[Opening Entries shown section]

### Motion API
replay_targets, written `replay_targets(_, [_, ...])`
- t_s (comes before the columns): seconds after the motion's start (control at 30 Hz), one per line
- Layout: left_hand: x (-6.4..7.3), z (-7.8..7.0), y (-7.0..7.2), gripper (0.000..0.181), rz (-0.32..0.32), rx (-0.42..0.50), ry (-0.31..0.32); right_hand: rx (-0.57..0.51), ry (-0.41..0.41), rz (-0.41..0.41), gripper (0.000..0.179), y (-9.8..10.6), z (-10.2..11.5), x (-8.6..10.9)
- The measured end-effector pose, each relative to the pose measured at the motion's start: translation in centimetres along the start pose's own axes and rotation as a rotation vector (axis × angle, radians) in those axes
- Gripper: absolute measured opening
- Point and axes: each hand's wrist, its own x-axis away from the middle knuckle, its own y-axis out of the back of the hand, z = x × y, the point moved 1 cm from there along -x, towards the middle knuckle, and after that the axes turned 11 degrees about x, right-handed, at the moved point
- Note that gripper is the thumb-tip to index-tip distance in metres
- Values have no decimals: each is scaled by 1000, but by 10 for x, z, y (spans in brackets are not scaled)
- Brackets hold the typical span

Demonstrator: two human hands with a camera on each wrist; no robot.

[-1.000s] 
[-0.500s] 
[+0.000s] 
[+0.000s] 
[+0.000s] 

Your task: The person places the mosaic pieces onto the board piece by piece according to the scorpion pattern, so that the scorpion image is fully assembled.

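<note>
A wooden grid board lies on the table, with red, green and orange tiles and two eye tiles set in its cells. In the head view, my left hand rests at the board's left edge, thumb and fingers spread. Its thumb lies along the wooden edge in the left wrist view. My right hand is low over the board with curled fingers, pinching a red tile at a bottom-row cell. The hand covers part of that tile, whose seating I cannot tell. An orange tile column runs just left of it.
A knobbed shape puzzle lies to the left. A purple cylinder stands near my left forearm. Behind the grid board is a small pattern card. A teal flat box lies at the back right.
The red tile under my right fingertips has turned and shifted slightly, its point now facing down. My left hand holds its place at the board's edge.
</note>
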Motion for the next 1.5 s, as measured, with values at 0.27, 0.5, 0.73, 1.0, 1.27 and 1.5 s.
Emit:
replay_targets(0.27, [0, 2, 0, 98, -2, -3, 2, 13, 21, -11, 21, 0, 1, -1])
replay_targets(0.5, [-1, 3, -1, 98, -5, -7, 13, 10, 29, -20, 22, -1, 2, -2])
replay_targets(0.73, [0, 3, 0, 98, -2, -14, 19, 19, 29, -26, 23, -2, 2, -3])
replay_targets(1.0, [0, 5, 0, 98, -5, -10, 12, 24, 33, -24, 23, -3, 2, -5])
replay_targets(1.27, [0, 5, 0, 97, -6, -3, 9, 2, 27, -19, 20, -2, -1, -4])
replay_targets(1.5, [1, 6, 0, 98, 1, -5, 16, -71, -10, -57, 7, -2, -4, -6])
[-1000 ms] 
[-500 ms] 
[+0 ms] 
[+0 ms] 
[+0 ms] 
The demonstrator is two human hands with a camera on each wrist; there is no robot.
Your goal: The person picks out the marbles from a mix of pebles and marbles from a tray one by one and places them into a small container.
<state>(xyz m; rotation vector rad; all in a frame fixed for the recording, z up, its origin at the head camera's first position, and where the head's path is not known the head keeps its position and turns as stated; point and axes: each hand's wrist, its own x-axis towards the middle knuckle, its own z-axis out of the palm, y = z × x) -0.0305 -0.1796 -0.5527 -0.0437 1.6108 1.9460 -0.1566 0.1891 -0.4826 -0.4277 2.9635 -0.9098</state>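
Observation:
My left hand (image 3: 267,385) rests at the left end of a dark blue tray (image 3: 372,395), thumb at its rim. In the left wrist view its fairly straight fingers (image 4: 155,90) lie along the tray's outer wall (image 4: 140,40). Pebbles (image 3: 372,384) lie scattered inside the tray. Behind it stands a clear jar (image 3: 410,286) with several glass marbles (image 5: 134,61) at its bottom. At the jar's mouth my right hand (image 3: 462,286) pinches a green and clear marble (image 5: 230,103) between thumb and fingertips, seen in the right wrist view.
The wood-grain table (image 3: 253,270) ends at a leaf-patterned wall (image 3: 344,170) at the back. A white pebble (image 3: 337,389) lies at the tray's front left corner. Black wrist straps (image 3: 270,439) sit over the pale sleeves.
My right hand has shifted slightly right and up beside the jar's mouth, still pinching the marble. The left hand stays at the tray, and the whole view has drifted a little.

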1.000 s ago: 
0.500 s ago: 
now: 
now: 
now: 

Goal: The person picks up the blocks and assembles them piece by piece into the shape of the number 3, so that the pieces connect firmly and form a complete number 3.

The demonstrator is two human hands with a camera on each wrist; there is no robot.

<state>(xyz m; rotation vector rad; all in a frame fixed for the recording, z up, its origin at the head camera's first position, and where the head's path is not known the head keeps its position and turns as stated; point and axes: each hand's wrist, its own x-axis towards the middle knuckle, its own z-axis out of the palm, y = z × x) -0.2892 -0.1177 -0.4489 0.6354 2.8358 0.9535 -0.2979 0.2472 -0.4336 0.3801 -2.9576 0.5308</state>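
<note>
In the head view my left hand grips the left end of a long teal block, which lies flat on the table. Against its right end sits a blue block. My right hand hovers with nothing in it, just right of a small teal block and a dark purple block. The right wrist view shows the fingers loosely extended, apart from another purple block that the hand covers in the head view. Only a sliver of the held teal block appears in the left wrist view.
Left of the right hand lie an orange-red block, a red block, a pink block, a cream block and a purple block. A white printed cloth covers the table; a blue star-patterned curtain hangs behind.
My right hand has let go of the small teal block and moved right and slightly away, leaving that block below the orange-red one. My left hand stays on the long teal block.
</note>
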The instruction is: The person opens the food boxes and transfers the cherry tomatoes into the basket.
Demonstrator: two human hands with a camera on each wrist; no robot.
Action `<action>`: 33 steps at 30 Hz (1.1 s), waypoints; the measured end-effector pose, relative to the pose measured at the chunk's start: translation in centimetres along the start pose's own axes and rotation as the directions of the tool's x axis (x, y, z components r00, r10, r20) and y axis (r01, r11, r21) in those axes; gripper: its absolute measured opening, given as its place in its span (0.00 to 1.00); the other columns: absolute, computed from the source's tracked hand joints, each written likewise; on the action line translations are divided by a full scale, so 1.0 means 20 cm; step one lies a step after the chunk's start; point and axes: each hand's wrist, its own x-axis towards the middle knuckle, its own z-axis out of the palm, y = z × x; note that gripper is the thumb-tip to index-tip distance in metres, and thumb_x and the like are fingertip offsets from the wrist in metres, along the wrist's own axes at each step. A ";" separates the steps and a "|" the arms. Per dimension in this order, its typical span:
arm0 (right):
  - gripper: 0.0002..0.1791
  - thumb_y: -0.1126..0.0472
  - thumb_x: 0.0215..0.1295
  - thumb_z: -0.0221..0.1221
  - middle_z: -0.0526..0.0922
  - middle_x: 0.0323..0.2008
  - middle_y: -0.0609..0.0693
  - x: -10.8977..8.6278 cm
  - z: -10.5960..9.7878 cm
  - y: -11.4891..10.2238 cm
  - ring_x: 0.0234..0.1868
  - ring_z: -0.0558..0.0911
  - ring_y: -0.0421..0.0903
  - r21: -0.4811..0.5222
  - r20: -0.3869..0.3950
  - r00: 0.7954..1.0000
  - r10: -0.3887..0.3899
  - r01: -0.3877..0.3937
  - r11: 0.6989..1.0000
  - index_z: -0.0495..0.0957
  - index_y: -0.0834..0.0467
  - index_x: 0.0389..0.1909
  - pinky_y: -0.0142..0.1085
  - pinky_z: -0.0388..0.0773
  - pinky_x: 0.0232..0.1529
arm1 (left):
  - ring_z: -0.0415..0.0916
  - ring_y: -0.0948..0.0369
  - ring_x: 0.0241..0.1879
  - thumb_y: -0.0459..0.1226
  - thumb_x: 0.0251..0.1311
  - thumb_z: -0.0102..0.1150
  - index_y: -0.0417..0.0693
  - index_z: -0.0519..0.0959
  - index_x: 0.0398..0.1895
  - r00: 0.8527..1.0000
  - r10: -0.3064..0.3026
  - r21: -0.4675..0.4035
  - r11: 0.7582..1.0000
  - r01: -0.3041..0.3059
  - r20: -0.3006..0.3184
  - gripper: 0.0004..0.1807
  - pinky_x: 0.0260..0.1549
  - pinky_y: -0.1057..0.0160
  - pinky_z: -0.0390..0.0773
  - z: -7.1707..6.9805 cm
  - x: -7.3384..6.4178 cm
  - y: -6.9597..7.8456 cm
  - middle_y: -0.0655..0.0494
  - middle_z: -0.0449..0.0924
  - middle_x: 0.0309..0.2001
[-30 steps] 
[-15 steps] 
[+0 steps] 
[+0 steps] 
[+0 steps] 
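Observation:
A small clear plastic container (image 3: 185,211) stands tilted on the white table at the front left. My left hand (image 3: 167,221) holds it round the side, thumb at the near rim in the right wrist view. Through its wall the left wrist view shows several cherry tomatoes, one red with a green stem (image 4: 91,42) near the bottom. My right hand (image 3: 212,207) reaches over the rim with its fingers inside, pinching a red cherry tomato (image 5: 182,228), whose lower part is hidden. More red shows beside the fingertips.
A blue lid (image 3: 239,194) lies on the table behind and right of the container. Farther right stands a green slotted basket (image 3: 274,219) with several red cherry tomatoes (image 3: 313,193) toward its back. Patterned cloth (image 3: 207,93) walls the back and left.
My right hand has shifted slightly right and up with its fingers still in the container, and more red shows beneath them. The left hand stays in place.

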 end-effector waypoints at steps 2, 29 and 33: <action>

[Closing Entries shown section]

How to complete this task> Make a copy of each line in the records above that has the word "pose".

Answer box>
- The measured end-effector pose, each relative to the pose measured at the motion's start: translation in centimetres along the start pose's own axes and rotation as a rotation vector (axis × angle, radians) in those axes
Action `<action>`: 33 steps at 30 Hz (1.1 s), waypoints; the measured end-effector pose, relative to the pose measured at the chunk's start: translation in centimetres along the start pose's own axes and rotation as the directions of the tool's x axis (x, y, z components r00, r10, r20) and y axis (r01, r11, r21) in those axes; gripper: its absolute measured opening, given as its place in its span (0.00 to 1.00); the other columns: absolute, computed from the source's tracked hand joints, each written likewise; on the action line translations are divided by a full scale, so 1.0 means 20 cm; step one lies a step after the chunk's start; point and axes: each hand's wrist, its own x-axis towards the middle knuckle, its own z-axis out of the palm, y = z × x; note that gripper is the thumb-tip to index-tip distance in metres, and thumb_x and the like are fingertip offsets from the wrist in metres, along the wrist's own axes at each step. A ";" separates the steps and a "|" the arms. Per dimension in this order, its typical span:

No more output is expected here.